Недели через три, торопясь на работу, Семён нагнал Веру. Она шла вдоль улицы медленно, разглядывала покрытые густым инеем стебли пожухлых бурьянов, торчащих под заборами и плетнями. Он поздоровался. Вера взмахнула ресницами, жёлтые точки в её глазах дрогнули.
— Это… чего ты? — И, к изумлению, Семён различил в своём голосе лёгкую горечь и подозрение.
— Что?
— Испугалась будто.
— Не знаю. Неожиданно ты…
Улицы были ещё безлюдными, солнце находилось пока далеко за горизонтом. Но воздух уже теплел, иней на деревьях и на крышах домов начал таять, с веток капало.
— Ты, Сёмка, совсем забыл меня, — проговорила Вера, поправляя на голове платок. — Хоть бы раз в полмесяца приглашал куда-нибудь… На танцы или в кино.
Семён чувствовал: говорит она просто так, потому что надо что-то сказать, а на самом деле рада, что он никуда не приглашает, не тревожит её. И снова ощутил горечь и обиду.
— Не до танцев, — сказал он. — Измотаешься за день — руки-ноги гудят. Я ведь окончательно работаю теперь на заводе. И трактористом и грузчиком — всё вместе.
— Как — окончательно? — заинтересованно спросила она.
— А так… Директор завода пришёл в МТС, отобрал по списку трактористов, слесарей, механиков, которые помоложе. Нашего согласия даже и не спросили.
— Погоди… Но ведь тогда… Завод-то военный. Тебя же от войны навсегда могут забронировать. — Она остановилась.
— Это — уже. Но я всё равно добровольцем буду проситься. Я два заявления в военкомат подавал, напишу и третье.
Она опустила глаза, пошла дальше.
Дед Евсей, как обычно, подметал возле райкомовского крыльца. Увидев Веру, прекратил работу.
— Поликарп-то Матвеич тебя уж дожидается, бумаги там какие-то у него шибко срочные, — сказал старик, видя, что Вера проходит мимо.
— Сейчас, — бросила она, не оборачиваясь.
Завернув за угол, Вера остановилась, взяла Семёна за отвороты мятого пиджака, приподнялась на носках, поцеловала в щёку холодными губами.
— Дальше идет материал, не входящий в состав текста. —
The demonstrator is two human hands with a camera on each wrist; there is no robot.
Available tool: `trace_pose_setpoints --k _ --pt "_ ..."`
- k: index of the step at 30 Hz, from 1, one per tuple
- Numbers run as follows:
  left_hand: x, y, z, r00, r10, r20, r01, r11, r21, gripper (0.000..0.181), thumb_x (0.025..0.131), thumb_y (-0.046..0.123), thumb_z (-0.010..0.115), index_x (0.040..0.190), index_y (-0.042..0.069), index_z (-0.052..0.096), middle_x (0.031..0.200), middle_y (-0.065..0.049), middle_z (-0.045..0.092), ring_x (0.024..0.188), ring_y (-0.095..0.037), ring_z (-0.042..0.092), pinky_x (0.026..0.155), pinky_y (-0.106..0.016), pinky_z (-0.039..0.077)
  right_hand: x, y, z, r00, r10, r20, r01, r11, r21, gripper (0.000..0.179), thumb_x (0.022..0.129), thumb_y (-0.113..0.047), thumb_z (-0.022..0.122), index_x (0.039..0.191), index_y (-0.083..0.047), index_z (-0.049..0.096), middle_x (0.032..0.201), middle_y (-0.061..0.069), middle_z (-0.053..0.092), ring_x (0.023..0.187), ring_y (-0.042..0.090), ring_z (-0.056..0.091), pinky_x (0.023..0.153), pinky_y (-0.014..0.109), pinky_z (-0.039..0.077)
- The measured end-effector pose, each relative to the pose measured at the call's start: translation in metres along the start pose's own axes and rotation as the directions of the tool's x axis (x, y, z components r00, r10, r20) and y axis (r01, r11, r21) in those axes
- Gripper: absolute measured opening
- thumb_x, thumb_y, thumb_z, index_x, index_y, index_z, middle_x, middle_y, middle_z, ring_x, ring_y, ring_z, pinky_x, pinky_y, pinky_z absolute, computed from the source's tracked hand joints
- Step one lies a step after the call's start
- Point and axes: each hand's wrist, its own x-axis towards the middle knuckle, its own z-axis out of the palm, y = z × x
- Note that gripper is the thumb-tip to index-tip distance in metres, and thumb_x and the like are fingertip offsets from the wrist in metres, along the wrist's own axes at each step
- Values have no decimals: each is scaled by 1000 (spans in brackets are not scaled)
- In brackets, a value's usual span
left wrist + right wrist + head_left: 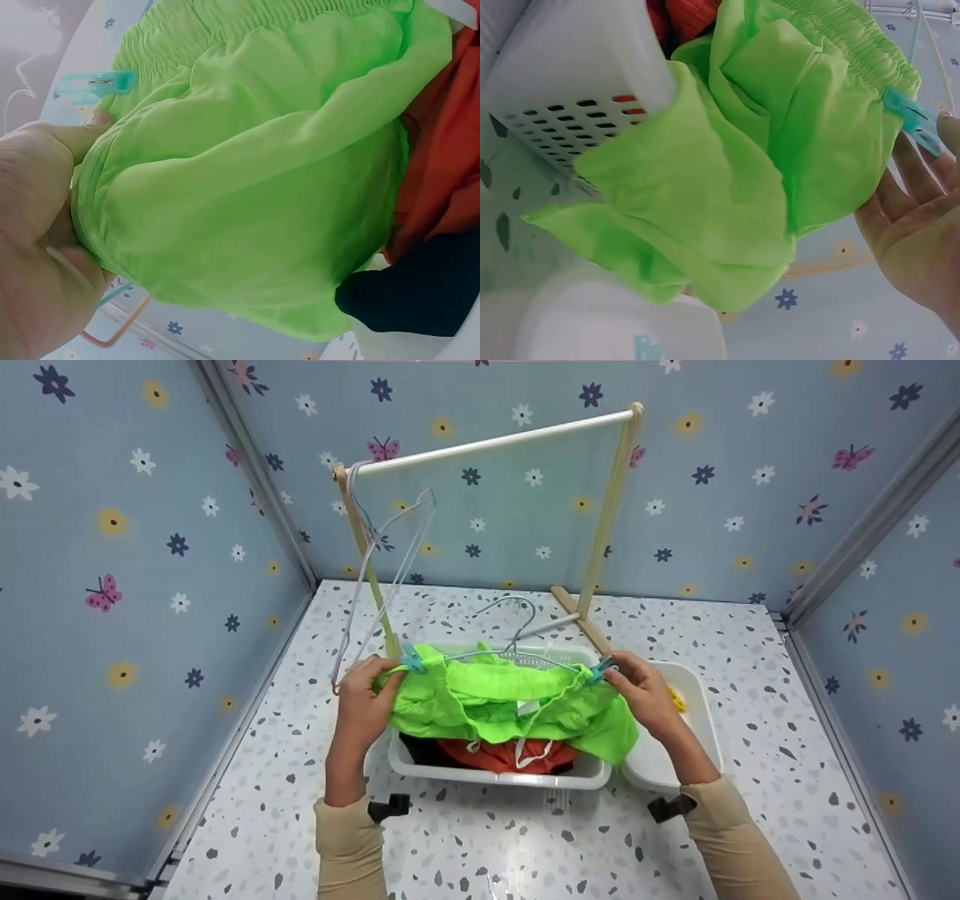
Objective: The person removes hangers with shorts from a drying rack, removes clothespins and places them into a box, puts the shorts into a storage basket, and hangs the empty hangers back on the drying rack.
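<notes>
Bright green shorts (pixel 499 682) with a gathered waistband hang from a wire hanger (pixel 517 622) over a white basket. A teal clothespin (pixel 412 658) clips the waistband at the left, and another clothespin (pixel 602 667) clips it at the right. My left hand (pixel 365 697) pinches the shorts' side edge just below the left clothespin; the thumb lies in front in the left wrist view. At the other side, my right hand (pixel 646 695) pinches the right clothespin between thumb and fingers. The right wrist view shows that clothespin (pixel 915 120) beside the fingers, with the fabric draping down.
The white basket (pixel 495 776) holds red-orange and dark clothes under the shorts. Right of it stands a white tub (pixel 701 712) with something yellow inside. Behind rises a drying rack (pixel 487 446) with a white rail, where hangers (pixel 365 577) hang at its left end.
</notes>
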Motion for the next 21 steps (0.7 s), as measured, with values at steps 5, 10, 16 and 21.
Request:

— Хоть так встретились, и то хорошо.
— А может, и это ни к чему? — с усмешкой спросил Семён. — Колька говорил, к тебе Алейников сватается.
Тонкие брови её взметнулись, в глазах опять досадливо шевельнулись жёлтые точечки.
— А-а, да ну его! Смехота одна с этим Алейниковым… Я расскажу тебе всё сама об его сватовстве — нахохочешься…
Она произнесла это и осеклась, тоненькие дужки её бровей мелко-мелко задрожали, лицо пошло красными пятнами. Она уронила руки и отступила на шаг.
Семён в первые секунды не донял, что с ней произошло. Он чувствовал только — из-за угла кто-то вышел и остановился за его спиной. Обернувшись, увидел Алейникова. Тот стоял и смотрел из-под низко надвинутого жёсткого козырька фуражки то на Веру, то на Семёна.